A França é um dos países impulsionadores da Iniciativa da Suspensão do Serviço da Dívida (DSSI), que permitiu um adiamento dos pagamentos de dívida para mais de 40 países dos 73 elegíveis.
O ministro da Economia lembrou a decisão recente do G20 de alargar a moratória até Junho do próximo ano e a definição de um enquadramento comum para tratar a questão da dívida, na qual participam a China e os credores privados, bem como a realização em Maio de uma cimeira, em Paris, sobre a dívida pública africana, que envolverá todos os países do G20 e os restantes atores envolvidos no tema.
“Queremos desenvolver uma reflexão a longo prazo sobre o financiamento das economias africanas”, disse Bruno Le Maire, defendendo que a cimeira tem de “encontrar soluções muito eficazes, rápidas e oportunas”.
A Comissão Económica das Nações Unidas para África (UNECA) e a Agência Francesa de Desenvolvimento assinaram uma parceria para prestar apoio aos governos africanos que aderiram à DSSI.
De acordo com um comunicado da Agência Francesa de Desenvolvimento (AFD), “através desta parceria a UNECA prestará apoio técnico especializado para apoiar os governos africanos na avaliação das suas necessidades ao abrigo da DSSI”, criada em Abril deste ano pelo G20 e pelo Clube de Paris no seguimento da crise económica desencadeada pela pandemia de Covid-19.
“A assistência vai focar-se na construção de capacitação em várias áreas, como a análise e mitigação de riscos, identificação dos princípios da sustentabilidade da dívida, políticas de financiamento da economia real, e regulação e agências de ‘rating'”, lê-se no comunicado, que aponta ainda que a parceria vai “promover uma maior coordenação entre os credores privados e públicos”.
Até agora, 43 países estão a beneficiar de uma moratória de cerca de 5 mil milhões de dólares (4,1 mil milhões de euros) em pagamentos de dívida que foram diferidos, o que representa mais de 75% do serviço da dívida bilateral oficial ao abrigo da DSSI este ano, acrescenta-se na nota.
“A prioridade tem de ser claramente a libertação de mais recursos para os governos africanos poderem responder mais eficazmente à pandemia de Covid-19 e, em particular, aos desafios da protecção social e do emprego”, comentou o embaixador francês na Etiópia e na União Africana, Rémi Maréchaux.
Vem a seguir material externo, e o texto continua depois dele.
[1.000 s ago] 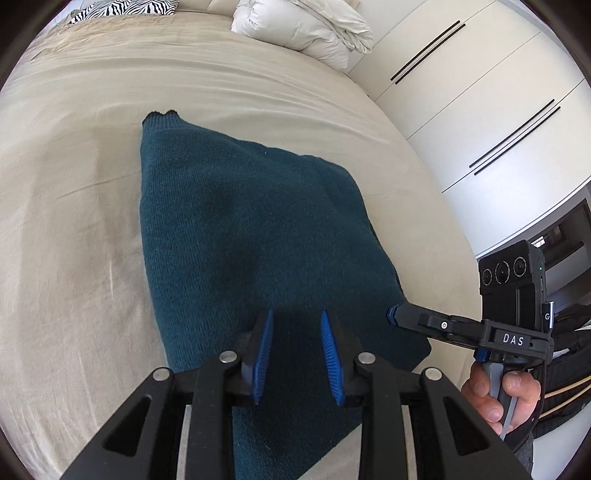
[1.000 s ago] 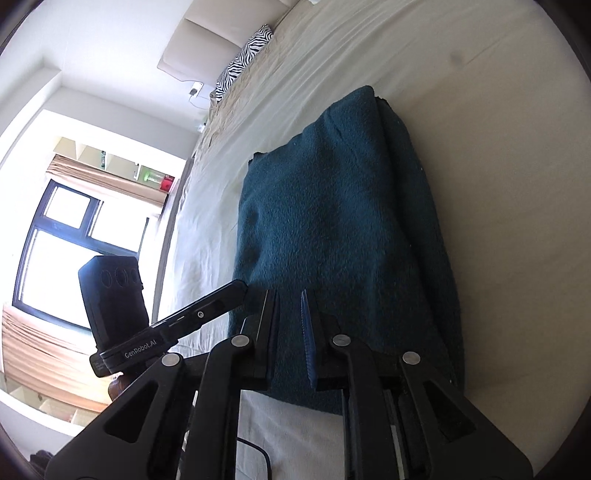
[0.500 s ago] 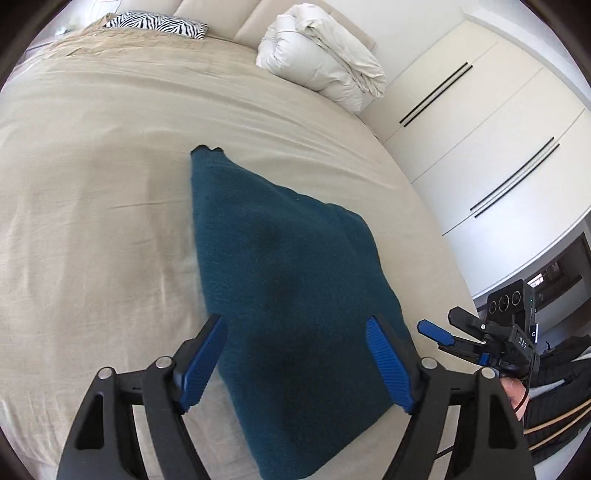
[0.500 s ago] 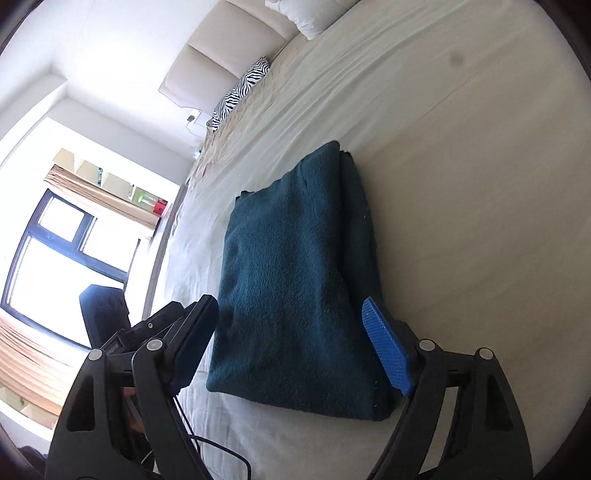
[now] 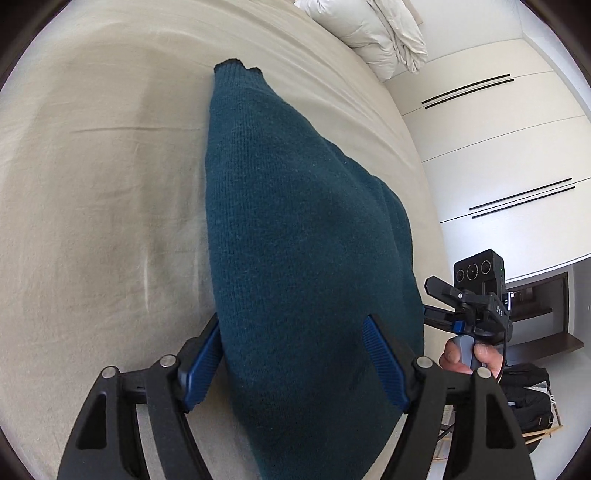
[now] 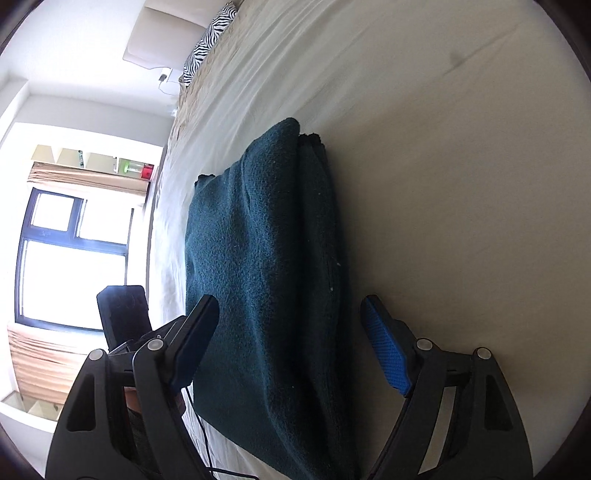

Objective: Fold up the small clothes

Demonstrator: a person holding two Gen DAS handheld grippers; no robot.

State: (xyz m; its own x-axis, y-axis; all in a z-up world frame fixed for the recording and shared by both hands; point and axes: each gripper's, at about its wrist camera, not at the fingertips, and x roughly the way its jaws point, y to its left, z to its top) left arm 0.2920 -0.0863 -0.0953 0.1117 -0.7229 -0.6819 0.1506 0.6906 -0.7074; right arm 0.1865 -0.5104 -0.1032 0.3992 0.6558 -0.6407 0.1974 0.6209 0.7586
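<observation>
The left gripper [image 5: 291,354] is standing wide open, its two blue pads [image 5: 382,360] spread to either side of the near end of the dark teal sweater [image 5: 295,236]. The left-hand pad is sitting right against the knit edge; whether it is actually pressing I cannot tell. Nothing is being pinched. The right gripper [image 6: 291,343] is gaping just as wide, straddling the sweater's [image 6: 266,266] near end from the other side, with one blue pad [image 6: 384,347] hanging over the bare bed sheet [image 6: 461,184] beside the folded edge.

The sweater is lying folded on the beige bed sheet [image 5: 92,203] (stacked layers are showing along one side in the right wrist view). Its near end is running out under the gripper arms and off the bottom of both views, so that edge is hidden. Seen from the left wrist, the right gripper [image 5: 439,295] is poking in at the sweater's right edge, a hand [image 5: 469,356] wrapping its handle, its tips partly behind the cloth.

The sweater's long axis is running away from both grippers, its narrow far end pointing toward the white duvet [image 5: 373,33] and the zebra pillow [image 6: 207,44] at the head of the bed. White wardrobe doors [image 5: 498,147] are standing off to the right, a bright window [image 6: 70,262] off to the left.
</observation>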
Para a subsecretária-geral das Nações Unidas e secretária executiva da UNECA, Vera Songwe, “a recuperação económica em África vai precisar de ser acompanhada por reformas que não sejam demasiado restritivas do ponto de vista orçamental e que favoreçam a entrada do sector privado”.
Vera Songwe disse ainda, citada no comunicado, que as necessidades financeiras dos países africanos para recuperarem da pandemia e atingirem um caminho sustentável de desenvolvimento está nos 345 mil milhões de dólares, cerca de 283 mil milhões de euros.